Assignment: Check every line of the records below for the string "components", then report only how many lines have it.

Extracted data entries:
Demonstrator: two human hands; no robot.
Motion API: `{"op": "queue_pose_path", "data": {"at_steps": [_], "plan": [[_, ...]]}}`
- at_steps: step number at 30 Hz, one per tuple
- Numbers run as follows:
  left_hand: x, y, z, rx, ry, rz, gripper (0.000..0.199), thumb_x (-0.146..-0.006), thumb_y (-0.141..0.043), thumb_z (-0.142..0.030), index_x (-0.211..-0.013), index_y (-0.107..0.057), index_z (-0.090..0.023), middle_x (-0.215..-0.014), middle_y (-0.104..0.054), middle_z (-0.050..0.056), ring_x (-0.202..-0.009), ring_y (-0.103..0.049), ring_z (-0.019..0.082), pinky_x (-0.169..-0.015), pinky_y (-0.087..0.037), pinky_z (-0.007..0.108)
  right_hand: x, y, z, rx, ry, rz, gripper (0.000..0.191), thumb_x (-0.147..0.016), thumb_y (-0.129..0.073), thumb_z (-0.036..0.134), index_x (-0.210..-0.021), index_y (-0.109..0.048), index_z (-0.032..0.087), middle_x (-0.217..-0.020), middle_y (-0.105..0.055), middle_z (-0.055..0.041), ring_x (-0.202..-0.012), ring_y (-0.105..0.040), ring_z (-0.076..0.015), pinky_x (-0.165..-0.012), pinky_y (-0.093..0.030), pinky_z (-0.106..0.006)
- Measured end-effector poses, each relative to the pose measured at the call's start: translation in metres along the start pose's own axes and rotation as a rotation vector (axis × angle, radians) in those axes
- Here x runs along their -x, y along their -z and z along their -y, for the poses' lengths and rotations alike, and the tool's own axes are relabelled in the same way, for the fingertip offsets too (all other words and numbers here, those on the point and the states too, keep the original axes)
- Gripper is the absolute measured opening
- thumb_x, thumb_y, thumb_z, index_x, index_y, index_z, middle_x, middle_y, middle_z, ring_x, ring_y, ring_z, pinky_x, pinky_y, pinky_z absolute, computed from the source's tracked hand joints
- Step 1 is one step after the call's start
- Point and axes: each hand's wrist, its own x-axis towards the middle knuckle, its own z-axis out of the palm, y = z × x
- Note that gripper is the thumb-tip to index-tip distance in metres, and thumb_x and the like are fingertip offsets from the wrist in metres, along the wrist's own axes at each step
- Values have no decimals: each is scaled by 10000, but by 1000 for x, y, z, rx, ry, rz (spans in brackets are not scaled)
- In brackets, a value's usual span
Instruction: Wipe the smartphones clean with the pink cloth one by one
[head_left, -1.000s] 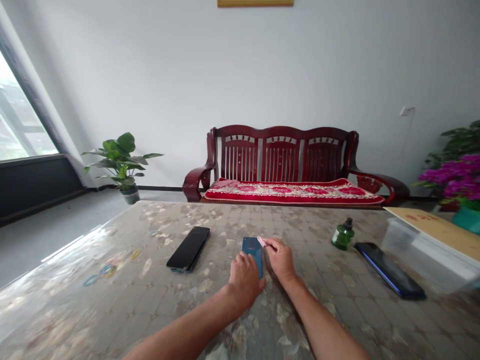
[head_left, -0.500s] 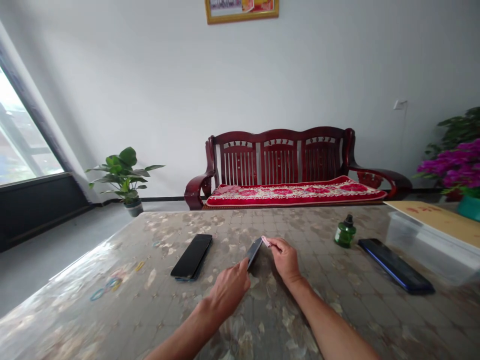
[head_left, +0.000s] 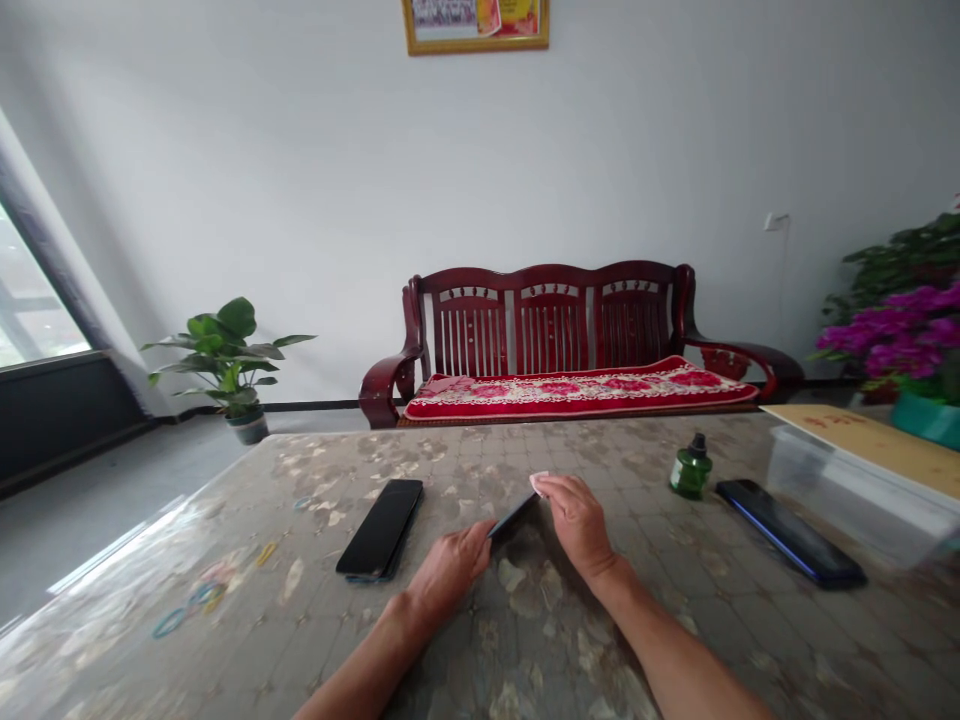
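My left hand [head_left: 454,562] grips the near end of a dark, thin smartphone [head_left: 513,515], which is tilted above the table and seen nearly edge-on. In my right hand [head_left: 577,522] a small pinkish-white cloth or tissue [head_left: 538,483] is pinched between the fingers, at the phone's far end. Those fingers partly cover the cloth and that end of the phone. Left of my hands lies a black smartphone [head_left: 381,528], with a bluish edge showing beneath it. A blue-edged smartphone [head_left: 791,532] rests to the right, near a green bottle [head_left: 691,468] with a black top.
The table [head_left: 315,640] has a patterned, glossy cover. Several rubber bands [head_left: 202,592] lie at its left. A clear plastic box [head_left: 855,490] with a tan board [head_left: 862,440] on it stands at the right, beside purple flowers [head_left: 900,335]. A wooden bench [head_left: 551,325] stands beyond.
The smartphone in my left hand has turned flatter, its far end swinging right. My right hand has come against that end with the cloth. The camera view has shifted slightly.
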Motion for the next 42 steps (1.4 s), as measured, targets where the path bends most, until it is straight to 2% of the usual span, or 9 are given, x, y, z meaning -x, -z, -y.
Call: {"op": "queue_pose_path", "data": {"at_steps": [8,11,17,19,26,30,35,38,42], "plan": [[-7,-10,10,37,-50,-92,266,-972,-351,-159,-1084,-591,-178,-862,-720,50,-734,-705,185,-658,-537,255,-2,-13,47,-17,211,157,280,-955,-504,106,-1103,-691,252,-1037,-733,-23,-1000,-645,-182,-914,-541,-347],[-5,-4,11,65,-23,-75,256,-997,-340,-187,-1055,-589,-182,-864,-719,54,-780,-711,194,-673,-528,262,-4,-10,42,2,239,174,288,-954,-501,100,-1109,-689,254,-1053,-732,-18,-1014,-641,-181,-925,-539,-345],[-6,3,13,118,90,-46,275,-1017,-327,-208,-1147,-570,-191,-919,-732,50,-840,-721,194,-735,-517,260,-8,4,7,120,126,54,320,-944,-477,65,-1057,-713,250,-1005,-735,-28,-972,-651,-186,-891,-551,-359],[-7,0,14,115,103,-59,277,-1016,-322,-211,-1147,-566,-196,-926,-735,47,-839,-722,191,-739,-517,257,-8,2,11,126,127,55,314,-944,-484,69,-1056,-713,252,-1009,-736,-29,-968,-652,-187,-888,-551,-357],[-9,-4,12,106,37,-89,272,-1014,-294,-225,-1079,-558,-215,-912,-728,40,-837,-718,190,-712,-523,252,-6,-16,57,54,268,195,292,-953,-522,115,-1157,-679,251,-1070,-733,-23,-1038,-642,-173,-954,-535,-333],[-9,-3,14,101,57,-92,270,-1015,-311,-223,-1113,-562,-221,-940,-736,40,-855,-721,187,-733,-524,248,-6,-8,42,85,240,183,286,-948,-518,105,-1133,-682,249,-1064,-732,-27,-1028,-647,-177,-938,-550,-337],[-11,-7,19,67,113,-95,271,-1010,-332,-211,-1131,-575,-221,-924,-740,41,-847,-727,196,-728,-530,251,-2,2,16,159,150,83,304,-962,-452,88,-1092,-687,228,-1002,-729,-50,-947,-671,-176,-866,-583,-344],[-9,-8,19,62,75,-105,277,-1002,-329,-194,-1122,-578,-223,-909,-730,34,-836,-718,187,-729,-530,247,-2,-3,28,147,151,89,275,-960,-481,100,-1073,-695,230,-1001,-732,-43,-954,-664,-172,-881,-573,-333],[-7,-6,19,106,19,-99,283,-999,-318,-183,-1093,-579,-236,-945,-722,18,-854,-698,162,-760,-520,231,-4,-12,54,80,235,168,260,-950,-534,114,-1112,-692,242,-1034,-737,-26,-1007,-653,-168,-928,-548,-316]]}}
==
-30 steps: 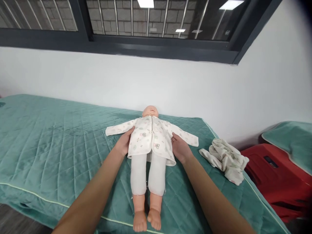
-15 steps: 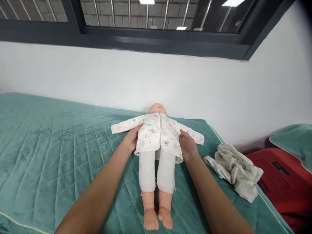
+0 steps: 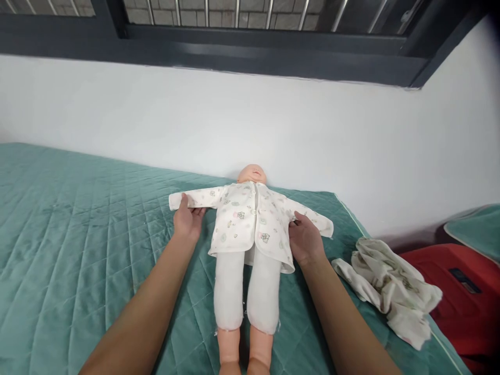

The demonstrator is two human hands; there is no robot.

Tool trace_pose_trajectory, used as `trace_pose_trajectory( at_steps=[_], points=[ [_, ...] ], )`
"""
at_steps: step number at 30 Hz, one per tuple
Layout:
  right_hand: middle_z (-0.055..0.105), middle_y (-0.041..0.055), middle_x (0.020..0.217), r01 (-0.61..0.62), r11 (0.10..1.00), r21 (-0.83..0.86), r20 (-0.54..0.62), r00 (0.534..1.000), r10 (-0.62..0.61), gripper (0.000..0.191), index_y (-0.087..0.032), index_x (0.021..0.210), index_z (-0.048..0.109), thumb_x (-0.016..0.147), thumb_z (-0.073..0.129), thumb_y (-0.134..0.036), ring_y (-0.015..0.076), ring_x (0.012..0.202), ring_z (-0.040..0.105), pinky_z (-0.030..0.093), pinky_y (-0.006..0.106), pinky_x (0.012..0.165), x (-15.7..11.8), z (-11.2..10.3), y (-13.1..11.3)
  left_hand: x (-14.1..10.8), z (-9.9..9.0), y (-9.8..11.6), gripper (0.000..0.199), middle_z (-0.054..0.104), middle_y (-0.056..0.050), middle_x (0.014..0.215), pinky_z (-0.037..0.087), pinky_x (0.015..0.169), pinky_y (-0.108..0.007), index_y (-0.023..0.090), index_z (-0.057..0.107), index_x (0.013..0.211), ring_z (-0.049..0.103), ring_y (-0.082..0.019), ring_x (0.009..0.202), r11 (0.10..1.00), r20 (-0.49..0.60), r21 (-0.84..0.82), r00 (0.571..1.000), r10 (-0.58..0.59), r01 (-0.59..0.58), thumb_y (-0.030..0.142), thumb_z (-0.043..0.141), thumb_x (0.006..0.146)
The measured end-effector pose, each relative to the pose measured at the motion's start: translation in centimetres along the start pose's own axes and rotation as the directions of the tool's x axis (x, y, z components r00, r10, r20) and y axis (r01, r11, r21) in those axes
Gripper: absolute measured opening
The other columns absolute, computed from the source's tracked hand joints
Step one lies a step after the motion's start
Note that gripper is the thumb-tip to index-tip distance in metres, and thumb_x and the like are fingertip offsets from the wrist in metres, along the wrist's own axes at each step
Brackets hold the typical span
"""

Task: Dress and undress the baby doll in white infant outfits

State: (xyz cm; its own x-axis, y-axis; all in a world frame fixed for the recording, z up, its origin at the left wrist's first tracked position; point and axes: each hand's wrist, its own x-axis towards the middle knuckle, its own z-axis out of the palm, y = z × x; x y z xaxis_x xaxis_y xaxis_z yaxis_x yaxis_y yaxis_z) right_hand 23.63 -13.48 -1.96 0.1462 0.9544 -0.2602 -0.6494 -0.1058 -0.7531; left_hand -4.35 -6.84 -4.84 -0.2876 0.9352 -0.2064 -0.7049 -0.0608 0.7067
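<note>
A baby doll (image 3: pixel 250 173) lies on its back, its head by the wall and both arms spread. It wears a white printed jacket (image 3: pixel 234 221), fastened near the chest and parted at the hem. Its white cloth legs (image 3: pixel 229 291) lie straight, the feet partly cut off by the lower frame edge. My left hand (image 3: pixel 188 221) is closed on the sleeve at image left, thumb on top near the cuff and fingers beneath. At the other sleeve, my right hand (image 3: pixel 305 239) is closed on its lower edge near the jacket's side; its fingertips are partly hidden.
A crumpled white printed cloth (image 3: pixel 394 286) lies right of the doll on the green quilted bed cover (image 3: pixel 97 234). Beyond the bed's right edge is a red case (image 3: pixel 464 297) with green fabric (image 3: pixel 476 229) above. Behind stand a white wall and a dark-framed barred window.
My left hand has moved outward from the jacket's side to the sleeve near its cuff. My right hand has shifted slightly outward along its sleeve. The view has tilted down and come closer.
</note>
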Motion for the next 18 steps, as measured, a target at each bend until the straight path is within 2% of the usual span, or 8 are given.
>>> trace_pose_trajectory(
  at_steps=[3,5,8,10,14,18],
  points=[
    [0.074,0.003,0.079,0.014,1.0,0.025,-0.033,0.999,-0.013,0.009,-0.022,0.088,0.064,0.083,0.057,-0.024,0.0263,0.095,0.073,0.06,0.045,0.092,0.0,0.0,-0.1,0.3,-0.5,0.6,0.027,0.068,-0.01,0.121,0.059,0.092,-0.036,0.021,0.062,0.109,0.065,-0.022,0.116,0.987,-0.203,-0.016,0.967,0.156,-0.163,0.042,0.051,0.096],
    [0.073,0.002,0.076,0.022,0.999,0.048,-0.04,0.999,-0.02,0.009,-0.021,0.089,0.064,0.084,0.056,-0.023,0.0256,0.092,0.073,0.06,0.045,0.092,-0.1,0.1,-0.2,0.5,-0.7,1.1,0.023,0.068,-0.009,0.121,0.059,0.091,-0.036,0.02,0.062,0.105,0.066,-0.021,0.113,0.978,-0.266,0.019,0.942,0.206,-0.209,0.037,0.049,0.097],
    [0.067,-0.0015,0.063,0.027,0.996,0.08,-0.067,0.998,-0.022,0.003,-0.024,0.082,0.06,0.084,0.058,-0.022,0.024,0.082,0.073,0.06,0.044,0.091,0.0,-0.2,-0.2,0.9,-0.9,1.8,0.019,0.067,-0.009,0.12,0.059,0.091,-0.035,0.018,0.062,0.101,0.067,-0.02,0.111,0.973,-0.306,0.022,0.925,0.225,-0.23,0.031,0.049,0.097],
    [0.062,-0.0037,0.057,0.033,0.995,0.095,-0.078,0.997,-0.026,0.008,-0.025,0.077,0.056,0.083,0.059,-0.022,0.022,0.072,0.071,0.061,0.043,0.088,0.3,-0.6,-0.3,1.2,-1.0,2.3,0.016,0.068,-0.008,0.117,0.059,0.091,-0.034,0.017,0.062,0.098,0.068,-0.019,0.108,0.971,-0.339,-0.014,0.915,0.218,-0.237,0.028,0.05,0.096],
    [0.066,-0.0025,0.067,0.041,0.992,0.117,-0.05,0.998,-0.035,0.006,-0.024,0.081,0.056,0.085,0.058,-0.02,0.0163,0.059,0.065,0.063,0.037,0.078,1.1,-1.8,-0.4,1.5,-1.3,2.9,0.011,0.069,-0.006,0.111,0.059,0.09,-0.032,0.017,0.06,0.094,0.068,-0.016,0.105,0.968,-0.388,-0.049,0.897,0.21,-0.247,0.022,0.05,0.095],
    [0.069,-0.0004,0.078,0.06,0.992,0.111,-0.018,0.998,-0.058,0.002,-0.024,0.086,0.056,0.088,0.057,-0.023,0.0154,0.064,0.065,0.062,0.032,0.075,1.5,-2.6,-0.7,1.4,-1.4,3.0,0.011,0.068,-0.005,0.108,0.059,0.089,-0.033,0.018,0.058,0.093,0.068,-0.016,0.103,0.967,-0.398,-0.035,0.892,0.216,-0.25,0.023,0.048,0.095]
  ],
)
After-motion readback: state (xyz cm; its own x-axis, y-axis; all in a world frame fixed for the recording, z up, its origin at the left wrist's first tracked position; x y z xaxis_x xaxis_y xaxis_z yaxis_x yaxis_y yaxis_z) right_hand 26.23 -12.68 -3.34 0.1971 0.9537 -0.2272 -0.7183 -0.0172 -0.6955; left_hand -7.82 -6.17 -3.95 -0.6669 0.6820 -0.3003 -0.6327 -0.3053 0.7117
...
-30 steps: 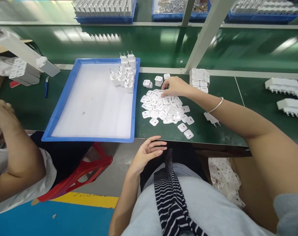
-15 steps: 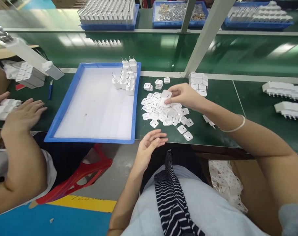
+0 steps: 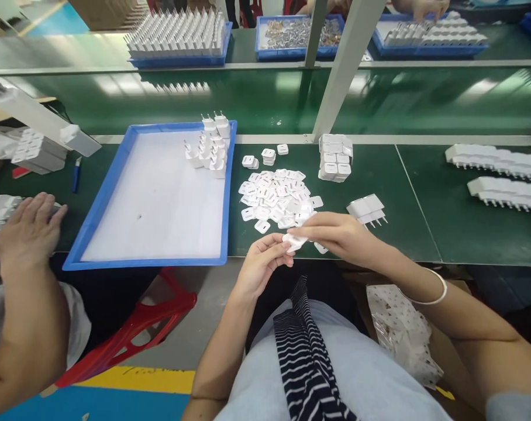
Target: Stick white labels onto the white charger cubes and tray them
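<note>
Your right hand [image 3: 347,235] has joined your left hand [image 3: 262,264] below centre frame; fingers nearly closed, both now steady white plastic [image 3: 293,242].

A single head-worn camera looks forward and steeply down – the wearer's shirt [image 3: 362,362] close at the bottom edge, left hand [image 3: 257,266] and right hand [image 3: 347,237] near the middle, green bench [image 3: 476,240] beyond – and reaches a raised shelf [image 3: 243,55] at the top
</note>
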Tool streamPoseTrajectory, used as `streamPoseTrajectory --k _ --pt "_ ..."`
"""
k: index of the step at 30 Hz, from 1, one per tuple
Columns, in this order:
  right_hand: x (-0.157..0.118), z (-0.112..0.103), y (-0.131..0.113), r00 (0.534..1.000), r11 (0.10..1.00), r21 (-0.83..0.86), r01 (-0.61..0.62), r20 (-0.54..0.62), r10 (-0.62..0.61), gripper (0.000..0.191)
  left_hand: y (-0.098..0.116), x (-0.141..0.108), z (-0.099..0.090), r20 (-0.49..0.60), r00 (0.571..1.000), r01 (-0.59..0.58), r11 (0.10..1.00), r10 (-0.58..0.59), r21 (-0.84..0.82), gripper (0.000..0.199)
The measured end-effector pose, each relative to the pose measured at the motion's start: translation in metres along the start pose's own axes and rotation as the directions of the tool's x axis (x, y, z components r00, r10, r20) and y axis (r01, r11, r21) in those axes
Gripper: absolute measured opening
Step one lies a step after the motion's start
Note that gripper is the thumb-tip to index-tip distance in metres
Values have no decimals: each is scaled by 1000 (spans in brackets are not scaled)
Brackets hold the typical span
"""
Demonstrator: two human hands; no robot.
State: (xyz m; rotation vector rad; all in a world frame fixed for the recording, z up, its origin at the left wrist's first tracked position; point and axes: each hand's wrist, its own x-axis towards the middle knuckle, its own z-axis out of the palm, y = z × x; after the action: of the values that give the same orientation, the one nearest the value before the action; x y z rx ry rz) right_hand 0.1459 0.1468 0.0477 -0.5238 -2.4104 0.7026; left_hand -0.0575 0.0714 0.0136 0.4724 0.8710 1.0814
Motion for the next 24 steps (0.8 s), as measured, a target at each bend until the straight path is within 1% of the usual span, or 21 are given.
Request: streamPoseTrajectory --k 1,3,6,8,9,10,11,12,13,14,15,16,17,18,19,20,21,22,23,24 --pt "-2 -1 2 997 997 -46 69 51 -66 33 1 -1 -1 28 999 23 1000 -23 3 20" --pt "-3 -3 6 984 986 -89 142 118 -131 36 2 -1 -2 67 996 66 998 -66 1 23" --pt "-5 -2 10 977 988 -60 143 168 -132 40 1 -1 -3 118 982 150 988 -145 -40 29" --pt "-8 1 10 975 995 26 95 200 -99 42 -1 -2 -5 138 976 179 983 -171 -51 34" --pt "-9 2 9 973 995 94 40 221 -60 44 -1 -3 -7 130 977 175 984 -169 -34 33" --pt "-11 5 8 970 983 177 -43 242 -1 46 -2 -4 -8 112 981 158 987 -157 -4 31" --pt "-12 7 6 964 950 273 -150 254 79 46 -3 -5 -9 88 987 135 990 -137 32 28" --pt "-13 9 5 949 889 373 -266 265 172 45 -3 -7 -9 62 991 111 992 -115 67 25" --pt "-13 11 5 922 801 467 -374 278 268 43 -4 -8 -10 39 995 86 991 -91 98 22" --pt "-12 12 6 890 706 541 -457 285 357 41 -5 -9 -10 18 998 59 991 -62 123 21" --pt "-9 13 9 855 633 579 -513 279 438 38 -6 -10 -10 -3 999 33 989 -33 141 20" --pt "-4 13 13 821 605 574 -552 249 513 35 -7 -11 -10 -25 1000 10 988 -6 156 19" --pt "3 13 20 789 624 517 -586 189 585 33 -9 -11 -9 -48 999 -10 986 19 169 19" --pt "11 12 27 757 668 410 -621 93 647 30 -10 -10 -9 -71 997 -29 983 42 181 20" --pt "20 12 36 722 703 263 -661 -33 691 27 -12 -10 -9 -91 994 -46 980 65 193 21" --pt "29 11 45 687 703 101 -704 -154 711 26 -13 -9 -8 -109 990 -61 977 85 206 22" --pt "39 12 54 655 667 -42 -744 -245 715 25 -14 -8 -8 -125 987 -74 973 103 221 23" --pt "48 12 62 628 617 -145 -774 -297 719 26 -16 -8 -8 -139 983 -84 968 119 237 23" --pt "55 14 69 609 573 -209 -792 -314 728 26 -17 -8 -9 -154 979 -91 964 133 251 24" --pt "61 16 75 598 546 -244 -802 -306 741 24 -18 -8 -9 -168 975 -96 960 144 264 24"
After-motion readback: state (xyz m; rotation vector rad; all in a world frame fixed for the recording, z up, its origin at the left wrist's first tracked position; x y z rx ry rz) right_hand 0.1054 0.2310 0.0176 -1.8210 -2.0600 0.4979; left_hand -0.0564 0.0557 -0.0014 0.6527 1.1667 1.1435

Your solution: 2